The robotic explorer Curiosity’s daring plunge through the pink skies of Mars was more than perfect. It landed with spectacular style, said a NASA scientist, describing the first images of its mechanical gymnastics.
Hours after NASA learned the rover had arrived on target, engineers and scientists got the first glimpses of the intricate maneuvers it made to hit the Martian soil safely.
“It’s a spectacular image,” said NASA research scientist Luther Beegle. The photo, taken from an orbiting Mars spacecraft, shows Curiosity dangling from its supersonic parachute as it descended.
Extraordinary efforts were needed for the landing because the rover weighs 1 ton, and the Martian atmosphere is very thin, not offering much friction to slow the spacecraft down.
Later Monday, NASA released a low-resolution video of Curiosity during the final few minutes of its descent to the Martian surface.
The video showed the protective heat shield falling away as the rover plummeted through Mars’ atmosphere, and dust was being kicked up as it was lowered by cables inside a crater.
The mission team is awaiting full-resolution frames of the descent — a process that would take some time. Once they’re sent back, it’ll be the first full glimpse of a spacecraft landing on another world.
Cheers and applause echoed through the NASA Jet Propulsion Laboratory late Sunday after signals from space indicated Curiosity had survived the harrowing plunge.

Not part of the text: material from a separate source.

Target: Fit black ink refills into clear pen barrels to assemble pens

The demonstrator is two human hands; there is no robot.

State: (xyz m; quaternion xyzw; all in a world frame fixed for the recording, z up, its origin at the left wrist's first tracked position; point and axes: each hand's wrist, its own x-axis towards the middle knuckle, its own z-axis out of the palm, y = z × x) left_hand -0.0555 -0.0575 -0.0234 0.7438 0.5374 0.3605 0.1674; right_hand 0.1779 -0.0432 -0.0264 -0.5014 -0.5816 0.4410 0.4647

“Touchdown confirmed,” said engineer Allen Chen. “We’re safe on Mars.”
Minutes after the landing signal reached Earth at 10:32 p.m. PDT, Curiosity beamed back the first black-and-white pictures from inside the crater showing its wheel and its shadow, cast by the afternoon sun.
“We landed in a nice, flat spot. Beautiful, really beautiful,” said engineer Adam Steltzner, who led the team that devised the tricky landing routine.
It was NASA’s seventh landing on Earth’s neighbor; many other attempts by the U.S. and other countries to zip past, circle or set down on Mars have gone awry.